Thanks to the answers here yesterday, I think I now have a correct basic test of unified memory using Pascal 1080Ti. It allocates a 50GB single dimension array and adds it up. If I understand correctly, it should be memory bound since this test is so simple (adding integers). However, it takes 24 seconds equating to about 2GB/s. When I run the CUDA8 bandwidthTest I see higher rates: 11.7GB/s pinned and 8.5GB/s pageable.
Is there any way to get the test to run faster than 24 seconds?
Here's the full test code :
$ cat firstAcc.c
#include <stdio.h>
#include <openacc.h>
#include <stdlib.h>
#include <time.h>
#define GB 50
static double wallclock()
{
double ans = 0;
struct timespec tp;
if (0==clock_gettime(CLOCK_REALTIME, &tp))
ans = (double) tp.tv_sec + 1e-9 * (double) tp.tv_nsec;
return ans;
}
int main()
{
int *a;
size_t n = (size_t)GB*1024*1024*1024/sizeof(int);
size_t s = n * sizeof(int);
printf("n = %lu, GB = %.3f\n", n, (double)s/(1024*1024*1024));
a = (int *)malloc(s);
if (!a) { printf("Failed to malloc.\n"); return 1; }
setbuf(stdout, NULL);
double t0 = wallclock();
printf("Initializing ... ");
for (long i = 0; i < n; ++i) {
a[i] = i%7-3;
}
double t1 = wallclock();
printf("done in %f (single CPU thread)\n", t1-t0);
t0=t1;
int sum=0.0;
#pragma acc parallel loop reduction (+:sum)
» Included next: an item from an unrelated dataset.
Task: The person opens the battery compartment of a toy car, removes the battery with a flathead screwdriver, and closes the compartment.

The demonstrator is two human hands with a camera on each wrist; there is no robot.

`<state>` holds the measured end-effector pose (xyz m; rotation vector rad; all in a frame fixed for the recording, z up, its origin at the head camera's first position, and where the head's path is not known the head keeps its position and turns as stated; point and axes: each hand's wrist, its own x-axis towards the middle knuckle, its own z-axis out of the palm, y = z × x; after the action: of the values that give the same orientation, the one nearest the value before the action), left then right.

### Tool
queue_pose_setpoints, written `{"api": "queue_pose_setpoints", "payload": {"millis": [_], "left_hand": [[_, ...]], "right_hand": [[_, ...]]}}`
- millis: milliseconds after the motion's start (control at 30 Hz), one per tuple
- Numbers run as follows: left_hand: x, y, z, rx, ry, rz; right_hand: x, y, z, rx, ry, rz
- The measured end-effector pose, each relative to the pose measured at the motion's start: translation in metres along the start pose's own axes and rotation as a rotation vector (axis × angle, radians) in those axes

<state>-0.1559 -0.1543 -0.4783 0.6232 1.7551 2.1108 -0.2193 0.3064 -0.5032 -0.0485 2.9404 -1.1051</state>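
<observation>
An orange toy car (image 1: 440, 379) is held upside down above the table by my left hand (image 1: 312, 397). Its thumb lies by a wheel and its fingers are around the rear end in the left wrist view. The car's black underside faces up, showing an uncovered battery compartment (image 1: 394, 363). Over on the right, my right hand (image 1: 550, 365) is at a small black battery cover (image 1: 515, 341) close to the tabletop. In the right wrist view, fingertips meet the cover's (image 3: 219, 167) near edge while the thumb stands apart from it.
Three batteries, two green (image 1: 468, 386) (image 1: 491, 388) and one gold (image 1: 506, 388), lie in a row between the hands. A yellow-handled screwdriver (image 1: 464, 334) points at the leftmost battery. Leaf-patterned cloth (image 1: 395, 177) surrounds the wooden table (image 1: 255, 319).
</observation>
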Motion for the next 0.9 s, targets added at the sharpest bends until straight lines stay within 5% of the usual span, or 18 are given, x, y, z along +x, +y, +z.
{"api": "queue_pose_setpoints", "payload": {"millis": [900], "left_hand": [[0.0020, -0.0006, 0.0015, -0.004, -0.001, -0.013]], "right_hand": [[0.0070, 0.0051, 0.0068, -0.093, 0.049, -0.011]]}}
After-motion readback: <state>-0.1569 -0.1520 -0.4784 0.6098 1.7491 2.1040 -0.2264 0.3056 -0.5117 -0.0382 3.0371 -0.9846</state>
for (long i = 0; i < n; ++i) {
sum+=a[i];
}
t1 = wallclock();
printf("Sum is %d and it took %f\n", sum, t1-t0);
free(a);
return 0;
}
I compile it as follows :
$ pgcc -fast -acc -ta=tesla:managed:cc60 -Minfo=accel firstAcc.c
main:
40, Accelerator kernel generated
Generating Tesla code
40, Generating reduction(+:sum)
41, #pragma acc loop gang, vector(128) /* blockIdx.x threadIdx.x */
40, Generating implicit copyin(a[:13421772800])
Then I run it twice :
$ ./a.out
n = 13421772800, GB = 50.000
Initializing ... done in 36.082607 (single CPU thread)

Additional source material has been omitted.